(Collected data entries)
· · · ·

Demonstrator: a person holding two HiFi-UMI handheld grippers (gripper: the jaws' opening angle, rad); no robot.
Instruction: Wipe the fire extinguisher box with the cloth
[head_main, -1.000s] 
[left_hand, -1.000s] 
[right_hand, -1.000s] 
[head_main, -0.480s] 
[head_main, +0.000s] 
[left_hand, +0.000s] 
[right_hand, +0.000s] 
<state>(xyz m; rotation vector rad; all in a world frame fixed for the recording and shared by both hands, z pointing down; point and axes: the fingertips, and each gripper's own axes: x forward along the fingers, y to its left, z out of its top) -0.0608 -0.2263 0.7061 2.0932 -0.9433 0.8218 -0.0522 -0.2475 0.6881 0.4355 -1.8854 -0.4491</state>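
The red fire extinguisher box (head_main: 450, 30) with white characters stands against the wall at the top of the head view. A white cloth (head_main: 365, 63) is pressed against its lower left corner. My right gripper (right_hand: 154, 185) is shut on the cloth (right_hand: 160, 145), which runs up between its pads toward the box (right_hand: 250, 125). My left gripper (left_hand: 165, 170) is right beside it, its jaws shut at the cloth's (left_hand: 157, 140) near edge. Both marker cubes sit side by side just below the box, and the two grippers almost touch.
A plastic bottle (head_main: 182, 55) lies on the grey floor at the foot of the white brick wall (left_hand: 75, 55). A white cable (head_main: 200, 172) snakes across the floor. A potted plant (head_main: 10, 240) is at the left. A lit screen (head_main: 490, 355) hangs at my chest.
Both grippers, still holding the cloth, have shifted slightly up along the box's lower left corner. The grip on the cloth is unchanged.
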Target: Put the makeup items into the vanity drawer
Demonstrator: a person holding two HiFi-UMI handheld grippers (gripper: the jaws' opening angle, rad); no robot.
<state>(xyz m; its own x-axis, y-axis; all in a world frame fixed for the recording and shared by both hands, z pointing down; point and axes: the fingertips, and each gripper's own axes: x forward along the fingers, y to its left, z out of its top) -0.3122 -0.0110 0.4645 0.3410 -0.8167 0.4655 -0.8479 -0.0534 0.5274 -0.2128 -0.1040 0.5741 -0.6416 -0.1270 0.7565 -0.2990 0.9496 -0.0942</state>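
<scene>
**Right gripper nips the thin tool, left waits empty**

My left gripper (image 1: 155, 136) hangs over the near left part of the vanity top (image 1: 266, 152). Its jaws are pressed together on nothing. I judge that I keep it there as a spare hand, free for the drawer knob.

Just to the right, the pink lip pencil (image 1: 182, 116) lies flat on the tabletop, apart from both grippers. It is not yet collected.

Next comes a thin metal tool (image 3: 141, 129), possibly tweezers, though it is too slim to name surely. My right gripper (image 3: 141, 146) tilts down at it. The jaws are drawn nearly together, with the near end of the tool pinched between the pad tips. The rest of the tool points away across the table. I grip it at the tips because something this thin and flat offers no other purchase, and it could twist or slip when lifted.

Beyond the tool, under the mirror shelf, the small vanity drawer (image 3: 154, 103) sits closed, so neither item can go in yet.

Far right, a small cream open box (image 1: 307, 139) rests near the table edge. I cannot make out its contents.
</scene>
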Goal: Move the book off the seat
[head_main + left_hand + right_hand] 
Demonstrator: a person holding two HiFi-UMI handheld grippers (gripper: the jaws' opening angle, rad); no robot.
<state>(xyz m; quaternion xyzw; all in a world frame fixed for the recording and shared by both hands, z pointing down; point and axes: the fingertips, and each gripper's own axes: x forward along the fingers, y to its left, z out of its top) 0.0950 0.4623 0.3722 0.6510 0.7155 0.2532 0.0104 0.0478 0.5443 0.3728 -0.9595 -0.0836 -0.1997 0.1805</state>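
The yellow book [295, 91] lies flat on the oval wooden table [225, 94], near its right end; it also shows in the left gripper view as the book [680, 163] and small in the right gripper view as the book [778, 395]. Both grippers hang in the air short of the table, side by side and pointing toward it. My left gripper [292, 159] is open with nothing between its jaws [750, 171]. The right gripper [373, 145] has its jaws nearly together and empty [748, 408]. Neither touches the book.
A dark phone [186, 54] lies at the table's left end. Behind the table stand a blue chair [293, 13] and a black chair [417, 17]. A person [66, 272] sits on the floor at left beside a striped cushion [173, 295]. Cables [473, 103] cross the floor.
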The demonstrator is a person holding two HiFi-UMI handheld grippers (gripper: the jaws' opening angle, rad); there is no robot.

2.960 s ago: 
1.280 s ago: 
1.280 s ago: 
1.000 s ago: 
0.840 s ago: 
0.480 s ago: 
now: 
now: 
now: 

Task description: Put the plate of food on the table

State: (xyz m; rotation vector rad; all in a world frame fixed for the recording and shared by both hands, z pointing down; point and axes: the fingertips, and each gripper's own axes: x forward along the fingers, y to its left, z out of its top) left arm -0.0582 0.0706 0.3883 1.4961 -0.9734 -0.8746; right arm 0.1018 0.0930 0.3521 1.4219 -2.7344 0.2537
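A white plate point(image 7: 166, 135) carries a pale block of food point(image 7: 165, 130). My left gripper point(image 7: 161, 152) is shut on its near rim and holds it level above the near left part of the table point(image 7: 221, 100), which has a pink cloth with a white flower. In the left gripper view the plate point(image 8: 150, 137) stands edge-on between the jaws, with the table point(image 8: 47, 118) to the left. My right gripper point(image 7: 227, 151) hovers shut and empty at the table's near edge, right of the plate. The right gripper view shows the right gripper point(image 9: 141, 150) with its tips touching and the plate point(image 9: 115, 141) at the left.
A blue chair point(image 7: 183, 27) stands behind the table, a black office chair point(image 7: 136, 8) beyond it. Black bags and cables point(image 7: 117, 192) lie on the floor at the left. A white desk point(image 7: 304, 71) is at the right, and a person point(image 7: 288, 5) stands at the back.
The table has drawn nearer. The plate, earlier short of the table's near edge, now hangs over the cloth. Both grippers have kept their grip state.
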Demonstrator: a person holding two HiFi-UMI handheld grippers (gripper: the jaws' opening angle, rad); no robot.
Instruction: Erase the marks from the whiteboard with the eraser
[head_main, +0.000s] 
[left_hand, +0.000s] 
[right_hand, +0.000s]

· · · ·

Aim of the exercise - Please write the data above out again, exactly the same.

Result of the task -
Demonstrator: a person holding two HiFi-UMI handheld grippers (gripper: the jaws' opening angle, rad); no robot.
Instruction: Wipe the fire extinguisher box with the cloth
[head_main, -1.000s] 
[left_hand, -1.000s] 
[right_hand, -1.000s] 
[head_main, -0.480s] 
[head_main, +0.000s] 
[left_hand, +0.000s] 
[right_hand, +0.000s] 
<state>(xyz m; rotation vector rad; all in a world frame fixed for the recording and shared by both hands, z pointing down; point and axes: the fingertips, and each gripper's own axes: x forward along the fingers, y to its left, z out of its top) -0.0608 -0.2263 0.7061 2.0932 -0.9433 0.8218 -0.0522 -0.2475 0.6881 0.4355 -1.8854 -0.4491</state>
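The red fire extinguisher box (head_main: 450, 30) with white characters stands against the wall at the top of the head view. A white cloth (head_main: 365, 63) is pressed against its lower left corner. My right gripper (right_hand: 154, 185) is shut on the cloth (right_hand: 160, 145), which runs up between its pads toward the box (right_hand: 250, 125). My left gripper (left_hand: 165, 170) is right beside it, its jaws shut at the cloth's (left_hand: 157, 140) near edge. Both marker cubes sit side by side just below the box, and the two grippers almost touch.
A plastic bottle (head_main: 182, 55) lies on the grey floor at the foot of the white brick wall (left_hand: 75, 55). A white cable (head_main: 200, 172) snakes across the floor. A potted plant (head_main: 10, 240) is at the left. A lit screen (head_main: 490, 355) hangs at my chest.
Both grippers, still holding the cloth, have shifted slightly up along the box's lower left corner. The grip on the cloth is unchanged.
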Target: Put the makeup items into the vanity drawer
Demonstrator: a person holding two HiFi-UMI handheld grippers (gripper: the jaws' opening angle, rad); no robot.
<state>(xyz m; its own x-axis, y-axis; all in a world frame fixed for the recording and shared by both hands, z pointing down; point and axes: the fingertips, and each gripper's own axes: x forward along the fingers, y to its left, z out of its top) -0.3122 -0.0110 0.4645 0.3410 -0.8167 0.4655 -0.8479 -0.0534 0.5274 -0.2128 -0.1040 0.5741 -0.6416 -0.1270 0.7565 -0.2990 0.9496 -0.0942</state>
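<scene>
**Right gripper nips the thin tool, left waits empty**

My left gripper (image 1: 155, 136) hangs over the near left part of the vanity top (image 1: 266, 152). Its jaws are pressed together on nothing. I judge that I keep it there as a spare hand, free for the drawer knob.

Just to the right, the pink lip pencil (image 1: 182, 116) lies flat on the tabletop, apart from both grippers. It is not yet collected.

Next comes a thin metal tool (image 3: 141, 129), possibly tweezers, though it is too slim to name surely. My right gripper (image 3: 141, 146) tilts down at it. The jaws are drawn nearly together, with the near end of the tool pinched between the pad tips. The rest of the tool points away across the table. I grip it at the tips because something this thin and flat offers no other purchase, and it could twist or slip when lifted.

Beyond the tool, under the mirror shelf, the small vanity drawer (image 3: 154, 103) sits closed, so neither item can go in yet.

Far right, a small cream open box (image 1: 307, 139) rests near the table edge. I cannot make out its contents.
</scene>
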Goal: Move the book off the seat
[head_main + left_hand + right_hand] 
Demonstrator: a person holding two HiFi-UMI handheld grippers (gripper: the jaws' opening angle, rad); no robot.
<state>(xyz m; quaternion xyzw; all in a world frame fixed for the recording and shared by both hands, z pointing down; point and axes: the fingertips, and each gripper's own axes: x forward along the fingers, y to its left, z out of its top) 0.0950 0.4623 0.3722 0.6510 0.7155 0.2532 0.0104 0.0478 0.5443 0.3728 -0.9595 -0.0836 -0.1997 0.1805</state>
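The yellow book [295, 91] lies flat on the oval wooden table [225, 94], near its right end; it also shows in the left gripper view as the book [680, 163] and small in the right gripper view as the book [778, 395]. Both grippers hang in the air short of the table, side by side and pointing toward it. My left gripper [292, 159] is open with nothing between its jaws [750, 171]. The right gripper [373, 145] has its jaws nearly together and empty [748, 408]. Neither touches the book.
A dark phone [186, 54] lies at the table's left end. Behind the table stand a blue chair [293, 13] and a black chair [417, 17]. A person [66, 272] sits on the floor at left beside a striped cushion [173, 295]. Cables [473, 103] cross the floor.
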The demonstrator is a person holding two HiFi-UMI handheld grippers (gripper: the jaws' opening angle, rad); there is no robot.

2.960 s ago: 
1.280 s ago: 
1.280 s ago: 
1.000 s ago: 
0.840 s ago: 
0.480 s ago: 
now: 
now: 
now: 

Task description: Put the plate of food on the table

State: (xyz m; rotation vector rad; all in a world frame fixed for the recording and shared by both hands, z pointing down; point and axes: the fingertips, and each gripper's own axes: x forward along the fingers, y to its left, z out of its top) left arm -0.0582 0.0706 0.3883 1.4961 -0.9734 -0.8746; right arm 0.1018 0.0930 0.3521 1.4219 -2.7344 0.2537
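A white plate point(image 7: 166, 135) carries a pale block of food point(image 7: 165, 130). My left gripper point(image 7: 161, 152) is shut on its near rim and holds it level above the near left part of the table point(image 7: 221, 100), which has a pink cloth with a white flower. In the left gripper view the plate point(image 8: 150, 137) stands edge-on between the jaws, with the table point(image 8: 47, 118) to the left. My right gripper point(image 7: 227, 151) hovers shut and empty at the table's near edge, right of the plate. The right gripper view shows the right gripper point(image 9: 141, 150) with its tips touching and the plate point(image 9: 115, 141) at the left.
A blue chair point(image 7: 183, 27) stands behind the table, a black office chair point(image 7: 136, 8) beyond it. Black bags and cables point(image 7: 117, 192) lie on the floor at the left. A white desk point(image 7: 304, 71) is at the right, and a person point(image 7: 288, 5) stands at the back.
The table has drawn nearer. The plate, earlier short of the table's near edge, now hangs over the cloth. Both grippers have kept their grip state.
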Demonstrator: a person holding two HiFi-UMI handheld grippers (gripper: the jaws' opening angle, rad); no robot.
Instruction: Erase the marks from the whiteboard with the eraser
[head_main, +0.000s] 
[left_hand, +0.000s] 
[right_hand, +0.000s]

This answer is complete.